Clinical significance of early kidney biopsy

1989 
: We use the unexpected results of five kidney biopsies to discuss how early biopsy in renal disease can change the therapy and correct the diagnosis of the disease. The first patient was a 73 year-old male diabetic who had osteomyelitis and developed rapidly progressive glomerulonephritis. The next patient was a 72 year-old man who was treated for cardiac failure and increasing serum creatinine. The kidney biopsy revealed rapidly progressive glomerulonephritis.
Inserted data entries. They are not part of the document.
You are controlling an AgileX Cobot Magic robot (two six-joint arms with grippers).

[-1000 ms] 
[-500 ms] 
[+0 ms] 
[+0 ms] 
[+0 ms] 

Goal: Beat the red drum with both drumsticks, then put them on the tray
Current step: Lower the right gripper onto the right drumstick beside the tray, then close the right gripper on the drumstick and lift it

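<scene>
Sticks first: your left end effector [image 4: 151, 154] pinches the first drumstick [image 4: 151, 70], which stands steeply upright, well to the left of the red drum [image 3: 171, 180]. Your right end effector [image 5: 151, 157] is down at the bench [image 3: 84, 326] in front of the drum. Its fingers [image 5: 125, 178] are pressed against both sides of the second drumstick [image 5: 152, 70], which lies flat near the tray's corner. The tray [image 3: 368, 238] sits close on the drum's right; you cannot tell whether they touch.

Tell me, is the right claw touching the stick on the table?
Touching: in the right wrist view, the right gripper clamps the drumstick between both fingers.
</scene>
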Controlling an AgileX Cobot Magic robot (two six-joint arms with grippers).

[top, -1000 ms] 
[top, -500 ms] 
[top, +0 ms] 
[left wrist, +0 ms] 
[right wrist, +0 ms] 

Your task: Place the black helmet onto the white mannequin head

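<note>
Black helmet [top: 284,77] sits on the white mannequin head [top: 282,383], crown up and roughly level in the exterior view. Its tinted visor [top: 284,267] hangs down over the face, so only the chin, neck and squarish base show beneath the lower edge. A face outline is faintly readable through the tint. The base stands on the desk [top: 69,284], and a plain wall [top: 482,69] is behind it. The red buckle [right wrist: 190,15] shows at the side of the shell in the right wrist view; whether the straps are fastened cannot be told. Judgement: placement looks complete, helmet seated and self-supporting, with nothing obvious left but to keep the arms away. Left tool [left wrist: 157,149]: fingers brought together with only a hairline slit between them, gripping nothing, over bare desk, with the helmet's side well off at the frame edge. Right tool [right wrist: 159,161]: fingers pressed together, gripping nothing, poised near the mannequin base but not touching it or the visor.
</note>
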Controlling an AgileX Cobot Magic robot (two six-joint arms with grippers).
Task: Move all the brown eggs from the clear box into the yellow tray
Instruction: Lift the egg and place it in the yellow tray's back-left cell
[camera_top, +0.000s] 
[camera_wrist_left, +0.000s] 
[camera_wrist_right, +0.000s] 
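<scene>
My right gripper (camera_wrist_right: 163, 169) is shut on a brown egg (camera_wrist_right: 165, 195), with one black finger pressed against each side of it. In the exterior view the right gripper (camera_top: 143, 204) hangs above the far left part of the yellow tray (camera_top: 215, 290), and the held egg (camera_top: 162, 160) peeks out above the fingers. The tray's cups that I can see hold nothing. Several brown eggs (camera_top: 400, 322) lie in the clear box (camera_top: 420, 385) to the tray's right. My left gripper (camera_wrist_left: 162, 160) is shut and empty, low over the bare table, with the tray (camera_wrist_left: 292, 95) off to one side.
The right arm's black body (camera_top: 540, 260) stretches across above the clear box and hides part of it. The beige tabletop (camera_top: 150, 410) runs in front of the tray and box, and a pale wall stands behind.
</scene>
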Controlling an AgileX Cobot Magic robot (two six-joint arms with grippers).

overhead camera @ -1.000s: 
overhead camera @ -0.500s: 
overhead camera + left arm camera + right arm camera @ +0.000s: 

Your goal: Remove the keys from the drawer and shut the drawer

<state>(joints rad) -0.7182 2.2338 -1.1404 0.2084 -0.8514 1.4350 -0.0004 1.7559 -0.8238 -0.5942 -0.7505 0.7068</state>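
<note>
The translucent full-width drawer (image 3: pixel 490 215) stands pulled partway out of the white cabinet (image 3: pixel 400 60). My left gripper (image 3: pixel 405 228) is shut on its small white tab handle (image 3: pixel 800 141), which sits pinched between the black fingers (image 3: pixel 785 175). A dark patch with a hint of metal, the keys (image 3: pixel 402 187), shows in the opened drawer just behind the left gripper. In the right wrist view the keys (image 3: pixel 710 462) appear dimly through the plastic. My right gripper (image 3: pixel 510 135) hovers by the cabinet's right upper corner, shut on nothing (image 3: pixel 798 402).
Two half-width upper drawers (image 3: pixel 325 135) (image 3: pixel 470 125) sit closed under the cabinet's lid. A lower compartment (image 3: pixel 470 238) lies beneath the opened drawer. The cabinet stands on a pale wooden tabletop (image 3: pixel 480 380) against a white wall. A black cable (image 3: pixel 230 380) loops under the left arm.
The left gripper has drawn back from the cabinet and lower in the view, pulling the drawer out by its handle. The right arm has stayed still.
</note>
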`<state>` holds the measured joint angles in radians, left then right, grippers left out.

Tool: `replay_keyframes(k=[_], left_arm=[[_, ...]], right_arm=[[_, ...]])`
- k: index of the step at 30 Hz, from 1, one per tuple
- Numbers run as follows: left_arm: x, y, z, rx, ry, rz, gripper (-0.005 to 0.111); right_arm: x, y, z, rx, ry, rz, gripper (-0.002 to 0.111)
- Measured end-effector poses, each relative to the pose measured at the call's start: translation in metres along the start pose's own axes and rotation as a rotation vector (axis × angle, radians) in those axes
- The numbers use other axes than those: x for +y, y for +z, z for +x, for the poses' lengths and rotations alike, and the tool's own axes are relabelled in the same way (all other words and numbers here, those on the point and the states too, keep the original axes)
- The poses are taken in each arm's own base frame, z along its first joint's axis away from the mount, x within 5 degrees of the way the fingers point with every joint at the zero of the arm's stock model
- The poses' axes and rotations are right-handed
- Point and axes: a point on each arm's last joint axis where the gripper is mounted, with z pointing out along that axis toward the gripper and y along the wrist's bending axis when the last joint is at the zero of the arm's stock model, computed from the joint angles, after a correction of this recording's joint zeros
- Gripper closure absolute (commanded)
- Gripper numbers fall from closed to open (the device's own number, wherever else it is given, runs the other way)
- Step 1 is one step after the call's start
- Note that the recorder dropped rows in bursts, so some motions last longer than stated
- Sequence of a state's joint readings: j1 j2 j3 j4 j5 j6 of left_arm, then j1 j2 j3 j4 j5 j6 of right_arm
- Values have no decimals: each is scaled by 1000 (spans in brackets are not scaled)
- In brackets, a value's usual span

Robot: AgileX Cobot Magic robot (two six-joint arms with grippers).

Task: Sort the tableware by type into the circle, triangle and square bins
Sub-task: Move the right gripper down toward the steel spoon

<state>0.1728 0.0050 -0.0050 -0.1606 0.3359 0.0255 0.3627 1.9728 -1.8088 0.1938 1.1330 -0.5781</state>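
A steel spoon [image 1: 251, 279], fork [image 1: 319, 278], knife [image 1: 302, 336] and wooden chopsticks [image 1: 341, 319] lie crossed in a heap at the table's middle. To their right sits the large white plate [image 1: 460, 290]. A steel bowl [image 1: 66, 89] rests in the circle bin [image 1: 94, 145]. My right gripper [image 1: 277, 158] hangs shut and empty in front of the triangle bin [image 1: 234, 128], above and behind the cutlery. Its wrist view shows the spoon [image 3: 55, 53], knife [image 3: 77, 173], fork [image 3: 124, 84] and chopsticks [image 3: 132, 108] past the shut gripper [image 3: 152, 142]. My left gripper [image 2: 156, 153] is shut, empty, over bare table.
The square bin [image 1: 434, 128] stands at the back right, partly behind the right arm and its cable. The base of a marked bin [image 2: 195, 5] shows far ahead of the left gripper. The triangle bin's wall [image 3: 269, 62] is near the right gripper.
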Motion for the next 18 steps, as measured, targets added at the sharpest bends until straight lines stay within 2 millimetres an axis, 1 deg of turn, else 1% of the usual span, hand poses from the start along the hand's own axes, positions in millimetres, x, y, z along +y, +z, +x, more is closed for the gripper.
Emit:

The third patient developed acute renal failure after an episode with vomiting. Here the histological diagnosis was acute renal failure and parenchymatous renal disease could be ruled out. The next patient was a 13 year-old girl. She had proteinuria (5-6 g/d) and hypertension (200/140 mm Hg). After four months, serum creatinine was 200 mumol/l. She was then biopsied, and we found membranoproliferative glomerulonephritis type 1. After the diagnosis was established she was treated with immunosuppression and her condition improved. The last patient was a 55 year-old male diabetic. He developed nephrotic syndrome and the histological diagnosis of the kidney biopsy was membranous glomerulonephritis stage 1. Six months after the kidney biopsy we found carcinoma of the lung. This underlines the importance of the fact that 10% of membranous glomerulonephritides are tumour associated.